▸ Exercise brief: Throughout the listing that follows, find each line with the word "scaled" and copy it.

▸ Supplied records:
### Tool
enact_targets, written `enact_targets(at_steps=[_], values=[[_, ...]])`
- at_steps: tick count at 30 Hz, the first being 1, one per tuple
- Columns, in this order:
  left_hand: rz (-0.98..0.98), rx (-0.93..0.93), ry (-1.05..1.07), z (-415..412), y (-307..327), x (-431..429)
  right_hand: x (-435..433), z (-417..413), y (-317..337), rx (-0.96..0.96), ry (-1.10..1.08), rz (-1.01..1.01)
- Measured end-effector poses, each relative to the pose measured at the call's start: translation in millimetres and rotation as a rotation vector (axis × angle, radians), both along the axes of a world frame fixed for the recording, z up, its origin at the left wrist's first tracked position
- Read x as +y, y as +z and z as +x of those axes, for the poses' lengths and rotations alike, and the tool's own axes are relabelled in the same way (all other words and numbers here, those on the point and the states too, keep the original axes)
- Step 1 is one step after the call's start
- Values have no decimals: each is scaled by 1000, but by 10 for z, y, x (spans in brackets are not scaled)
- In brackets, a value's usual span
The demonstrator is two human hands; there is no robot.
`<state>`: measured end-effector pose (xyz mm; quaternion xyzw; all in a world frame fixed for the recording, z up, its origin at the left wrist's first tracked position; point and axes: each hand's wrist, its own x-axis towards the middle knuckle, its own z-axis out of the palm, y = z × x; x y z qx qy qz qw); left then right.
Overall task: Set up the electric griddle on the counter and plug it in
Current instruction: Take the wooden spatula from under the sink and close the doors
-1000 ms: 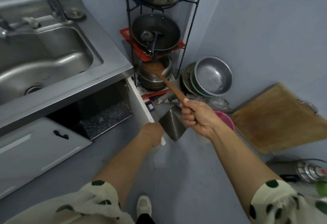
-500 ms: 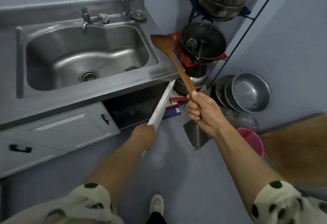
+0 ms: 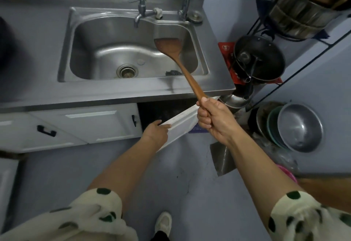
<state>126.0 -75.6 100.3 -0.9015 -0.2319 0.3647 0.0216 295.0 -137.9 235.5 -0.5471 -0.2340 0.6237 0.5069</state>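
Observation:
My right hand (image 3: 213, 120) is shut on the handle of a wooden spatula (image 3: 175, 56), whose flat blade is raised over the right side of the steel sink (image 3: 106, 31). Fingers of my left hand (image 3: 156, 131) rest on the edge of a white cabinet door (image 3: 182, 121) that stands partly open below the sink, with a dark cupboard space (image 3: 161, 110) behind it. No electric griddle shows in the head view. A dark round object (image 3: 3, 39) is cut off at the left edge of the counter (image 3: 38, 81).
At the right a black wire rack (image 3: 266, 24) holds a dark pan (image 3: 260, 58) and a steel pot (image 3: 298, 18). Steel bowls (image 3: 298, 128) lean on the floor by the wall. A metal sheet (image 3: 221, 160) lies on the floor. Closed cabinet doors (image 3: 95, 124) are left.
The spatula has swung from the rack up and left over the sink. My view has turned left toward the counter. The left hand has pushed the cabinet door toward closing.

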Motion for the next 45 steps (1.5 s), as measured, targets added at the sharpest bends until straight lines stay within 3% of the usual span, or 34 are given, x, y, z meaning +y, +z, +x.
enact_targets(at_steps=[12, 24, 37, 41, 45], values=[[179, 198, -42, -85, -4, 408, 478, -23, -166, 29, 127, 8], [319, 247, -8, -102, -108, 625, 664, 40, -275, 23, 169, -9], [334, 305, 66, -132, -330, 688, 743, -43, -282, -17, 171, -42], [314, 259, 73, -152, -353, 712, 763, -60, -289, -23, 179, -43], [171, 49, 176, -82, -232, 712, 746, -103, -258, -27, 182, -48]])
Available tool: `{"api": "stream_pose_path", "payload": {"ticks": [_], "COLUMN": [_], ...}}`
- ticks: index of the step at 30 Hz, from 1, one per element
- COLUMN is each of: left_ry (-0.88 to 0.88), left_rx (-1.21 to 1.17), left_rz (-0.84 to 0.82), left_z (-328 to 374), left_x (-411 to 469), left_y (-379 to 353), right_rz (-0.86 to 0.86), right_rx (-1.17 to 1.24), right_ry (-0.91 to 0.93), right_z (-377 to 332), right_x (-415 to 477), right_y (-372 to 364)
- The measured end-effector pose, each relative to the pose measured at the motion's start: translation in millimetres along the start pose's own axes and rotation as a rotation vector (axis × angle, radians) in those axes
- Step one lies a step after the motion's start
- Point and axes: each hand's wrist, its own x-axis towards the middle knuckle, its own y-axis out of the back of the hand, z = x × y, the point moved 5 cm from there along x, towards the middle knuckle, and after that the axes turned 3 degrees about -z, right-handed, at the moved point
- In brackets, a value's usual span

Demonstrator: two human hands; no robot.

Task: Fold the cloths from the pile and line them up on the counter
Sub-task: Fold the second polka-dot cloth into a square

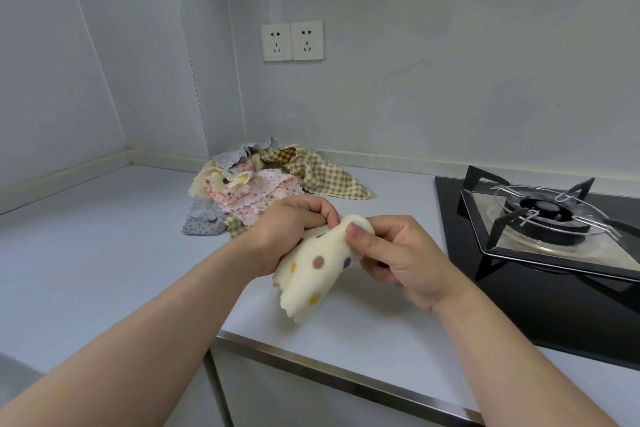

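Observation:
A cream cloth with coloured dots (311, 274) hangs above the counter (104, 253), held at its top edge by both hands. My left hand (287, 232) grips its upper left part with curled fingers. My right hand (391, 253) pinches the upper right corner between thumb and fingers. The cloth's lower edge droops toward the counter's front edge. Behind my hands, near the wall corner, lies the pile of cloths (263, 184): floral pink, grey flowered, cream and green checked pieces, all crumpled.
A black gas hob (540, 253) with a burner and pan support takes up the right side of the counter. Two wall sockets (292, 41) sit above the pile. The counter's metal front edge (311, 362) runs below my hands.

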Motion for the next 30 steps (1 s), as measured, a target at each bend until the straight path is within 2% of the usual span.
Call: {"api": "stream_pose_path", "payload": {"ticks": [5, 9, 12, 18, 23, 30], "left_ry": [0.029, 0.031, 0.034, 0.067, 0.069, 0.029], "left_rx": [-0.016, -0.049, -0.047, -0.081, -0.036, -0.06], "left_rz": [-0.015, -0.02, -0.03, 0.046, 0.093, 0.19], "left_z": [-3.4, -1.5, -1.2, -8.5, -10.8, -9.3], "left_x": [1.5, -0.8, -2.1, 1.7, 1.6, 2.6], "left_y": [-1.2, -4.7, -8.4, -3.8, -6.8, 0.7], "right_rz": [-0.094, -0.146, -0.12, 0.049, 0.043, 0.342], "right_rx": [-0.052, 0.123, 0.174, 0.266, 0.292, 0.332], "right_ry": [-0.097, -0.079, -0.045, -0.007, -0.054, -0.104], "right_z": [6.2, 3.8, 3.3, 6.6, 7.1, 14.4], "right_x": [-1.5, -4.8, -3.1, 0.5, 0.5, 3.0], "right_y": [-4.2, -0.3, 3.1, 13.8, 12.3, 32.2]}}
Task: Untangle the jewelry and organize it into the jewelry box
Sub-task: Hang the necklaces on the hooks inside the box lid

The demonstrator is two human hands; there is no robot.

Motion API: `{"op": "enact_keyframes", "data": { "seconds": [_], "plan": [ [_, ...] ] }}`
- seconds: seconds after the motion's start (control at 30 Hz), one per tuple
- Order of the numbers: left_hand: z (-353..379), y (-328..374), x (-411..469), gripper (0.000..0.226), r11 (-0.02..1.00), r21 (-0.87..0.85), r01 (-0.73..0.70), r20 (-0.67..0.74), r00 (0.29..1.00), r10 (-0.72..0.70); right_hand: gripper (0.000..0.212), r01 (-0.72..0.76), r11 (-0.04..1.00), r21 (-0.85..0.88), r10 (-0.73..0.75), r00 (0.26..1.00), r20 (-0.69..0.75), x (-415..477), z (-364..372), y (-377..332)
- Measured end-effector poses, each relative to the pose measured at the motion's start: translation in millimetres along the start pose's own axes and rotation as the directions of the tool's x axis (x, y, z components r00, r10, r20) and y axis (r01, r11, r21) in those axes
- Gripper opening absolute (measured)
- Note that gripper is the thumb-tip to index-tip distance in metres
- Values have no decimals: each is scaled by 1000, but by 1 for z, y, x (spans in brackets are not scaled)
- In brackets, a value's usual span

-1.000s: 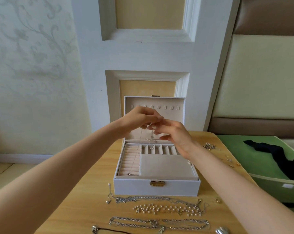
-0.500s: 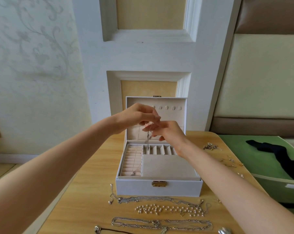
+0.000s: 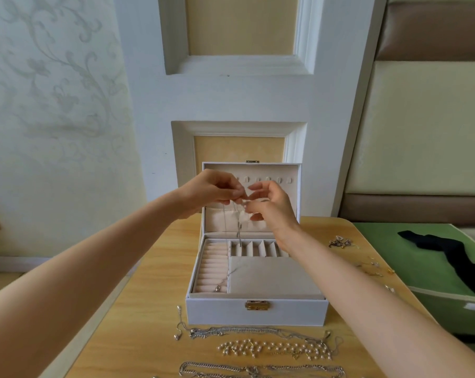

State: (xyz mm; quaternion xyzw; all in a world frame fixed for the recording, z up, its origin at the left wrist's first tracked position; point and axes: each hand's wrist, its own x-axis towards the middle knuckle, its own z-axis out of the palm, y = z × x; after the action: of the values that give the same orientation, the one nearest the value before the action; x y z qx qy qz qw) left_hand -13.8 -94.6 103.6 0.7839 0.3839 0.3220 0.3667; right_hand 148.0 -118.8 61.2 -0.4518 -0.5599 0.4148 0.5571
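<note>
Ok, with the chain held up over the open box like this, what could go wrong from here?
The thin chain pinched by the left hand and right hand dangles over the jewelry box; a slip could drop it onto the second chain lying across the ring rolls and tangle them. The small pieces near the right edge of the table might get swept off by the right forearm.
</note>
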Motion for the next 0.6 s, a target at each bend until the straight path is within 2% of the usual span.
{"op": "enact_keyframes", "data": {
  "seconds": [0.1,0.2,0.33,0.47,0.6],
  "plan": [
    [-5,-4,7,12,997,73,-16,14,1000,15,51,-43,998,-35,48,985,166,14,4,-6],
    [-11,-6,16,16,991,129,-24,-11,1000,26,48,-107,994,-36,113,958,262,29,10,-5],
    [-18,-16,28,19,945,328,13,-134,990,33,33,-164,986,-23,164,951,261,48,15,1],
    [-21,-30,35,10,811,578,91,-177,984,15,24,-135,971,-198,179,959,220,66,24,6],
    [-21,-39,41,12,706,694,139,-217,976,22,23,-76,937,-342,145,973,182,78,38,14]
  ]
}}
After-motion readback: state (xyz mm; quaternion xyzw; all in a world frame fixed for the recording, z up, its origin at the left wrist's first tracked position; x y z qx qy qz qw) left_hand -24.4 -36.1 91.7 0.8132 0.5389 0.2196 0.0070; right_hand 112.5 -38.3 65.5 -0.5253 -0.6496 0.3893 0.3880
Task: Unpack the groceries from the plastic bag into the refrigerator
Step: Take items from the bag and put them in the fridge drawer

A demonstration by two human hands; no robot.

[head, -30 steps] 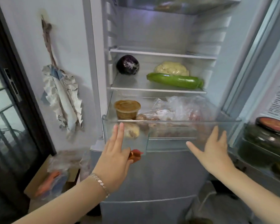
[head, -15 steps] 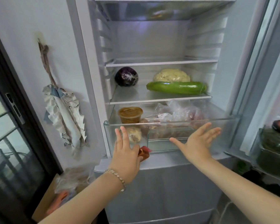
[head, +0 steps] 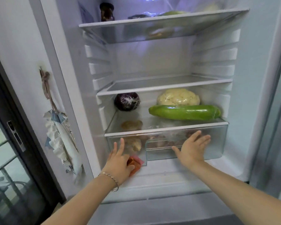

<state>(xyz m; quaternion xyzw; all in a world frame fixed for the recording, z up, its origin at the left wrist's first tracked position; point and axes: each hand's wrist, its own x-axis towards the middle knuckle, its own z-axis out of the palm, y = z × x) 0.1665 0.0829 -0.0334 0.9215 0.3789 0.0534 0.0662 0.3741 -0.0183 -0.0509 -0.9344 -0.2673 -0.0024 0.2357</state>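
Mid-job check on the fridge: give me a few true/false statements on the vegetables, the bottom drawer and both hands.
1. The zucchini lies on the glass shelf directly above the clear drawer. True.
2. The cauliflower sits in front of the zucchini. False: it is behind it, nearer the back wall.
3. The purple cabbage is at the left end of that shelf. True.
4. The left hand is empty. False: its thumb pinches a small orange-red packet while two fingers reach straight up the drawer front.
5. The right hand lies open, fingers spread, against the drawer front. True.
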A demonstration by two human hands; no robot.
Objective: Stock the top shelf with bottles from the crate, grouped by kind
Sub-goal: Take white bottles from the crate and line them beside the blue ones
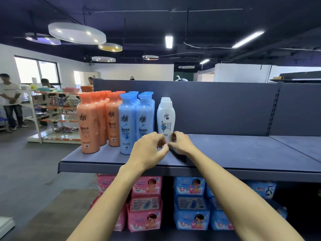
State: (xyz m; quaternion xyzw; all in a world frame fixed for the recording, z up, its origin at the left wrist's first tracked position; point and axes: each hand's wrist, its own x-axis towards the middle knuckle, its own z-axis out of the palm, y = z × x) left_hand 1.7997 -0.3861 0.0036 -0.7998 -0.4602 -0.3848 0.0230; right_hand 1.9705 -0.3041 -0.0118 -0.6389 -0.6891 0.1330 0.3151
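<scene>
The front white bottle (165,119) stands upright on the top shelf (243,153), heading a file of the same kind that runs back toward 12 o'clock. The left grip (149,150) and right grip (182,143) are both closed on its base, fingers curled, pinching it from 9 and 3 o'clock. The blue bottles (127,126) stand just beside it at 9 o'clock, with the orange bottles (88,124) farther out the same way. At 3 o'clock the shelf is bare, and the crate is not in view. The bottle looks like stiff, smooth plastic. It is probably full and fairly heavy, tall and narrow enough to tip, and slippery at the shoulder. A low hold on both sides of the body seems the steadiest. All three kinds carry the same brush-style mark, which reads as 拉芳. The white label adds a blue flower and vertical print that may say "REFRESHING"; the finer text is too small to read.
</scene>
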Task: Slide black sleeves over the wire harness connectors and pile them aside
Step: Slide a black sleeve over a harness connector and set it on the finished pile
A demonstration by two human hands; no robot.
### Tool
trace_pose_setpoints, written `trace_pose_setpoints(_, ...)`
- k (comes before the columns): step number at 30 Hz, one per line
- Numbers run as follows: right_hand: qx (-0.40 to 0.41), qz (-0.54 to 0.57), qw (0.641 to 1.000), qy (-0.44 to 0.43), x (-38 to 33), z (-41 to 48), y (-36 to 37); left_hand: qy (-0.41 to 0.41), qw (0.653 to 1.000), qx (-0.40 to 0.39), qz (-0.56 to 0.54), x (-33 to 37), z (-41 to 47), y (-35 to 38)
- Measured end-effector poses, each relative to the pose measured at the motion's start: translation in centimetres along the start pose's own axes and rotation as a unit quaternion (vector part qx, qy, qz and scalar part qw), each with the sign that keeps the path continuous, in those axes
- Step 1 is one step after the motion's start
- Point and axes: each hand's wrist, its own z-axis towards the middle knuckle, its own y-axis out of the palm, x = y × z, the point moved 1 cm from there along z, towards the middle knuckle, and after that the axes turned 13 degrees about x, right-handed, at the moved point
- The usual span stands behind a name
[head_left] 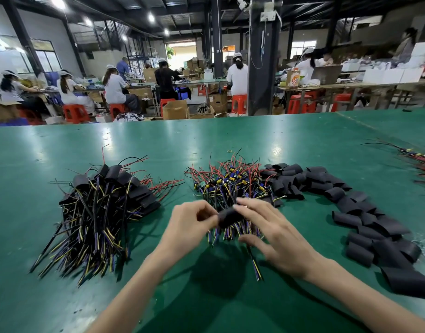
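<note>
Left hand (189, 219) pinches a sleeve (229, 217) above the tabletop (206, 140) centre. Right hand (276, 234) touches its other end; the grip is blurred, so I cannot tell. Sleeved pile (103, 207) lies at 9 o'clock, bare harnesses (230, 181) at 12, loose sleeves (365, 212) at 3.

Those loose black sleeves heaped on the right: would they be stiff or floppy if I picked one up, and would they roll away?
Probably light and fairly floppy: the sleeves lie squashed and bent, draped over one another. Rolling seems unlikely, since most look flattened on the table. Their matte surface suggests they are not slippery.
</note>
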Motion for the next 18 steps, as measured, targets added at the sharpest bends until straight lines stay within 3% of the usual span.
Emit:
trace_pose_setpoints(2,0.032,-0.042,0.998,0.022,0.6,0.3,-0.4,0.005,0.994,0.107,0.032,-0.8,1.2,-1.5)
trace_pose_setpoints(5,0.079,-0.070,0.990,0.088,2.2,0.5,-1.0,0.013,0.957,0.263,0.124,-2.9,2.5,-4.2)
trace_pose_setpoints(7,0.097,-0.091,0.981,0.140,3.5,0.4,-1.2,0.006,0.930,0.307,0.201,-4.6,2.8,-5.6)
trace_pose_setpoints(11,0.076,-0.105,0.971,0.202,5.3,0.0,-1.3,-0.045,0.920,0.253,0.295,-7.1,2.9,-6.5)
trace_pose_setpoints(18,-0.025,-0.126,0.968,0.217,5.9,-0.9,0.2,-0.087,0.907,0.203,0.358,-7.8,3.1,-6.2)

▸ Answer:
- Values have no decimals: each is scaled by 1000, but by 10 for z, y, x (spans in brackets are not scaled)
- Values have no decimals: each is scaled by 1000, but by 1 for z, y, x (spans in brackets are not scaled)

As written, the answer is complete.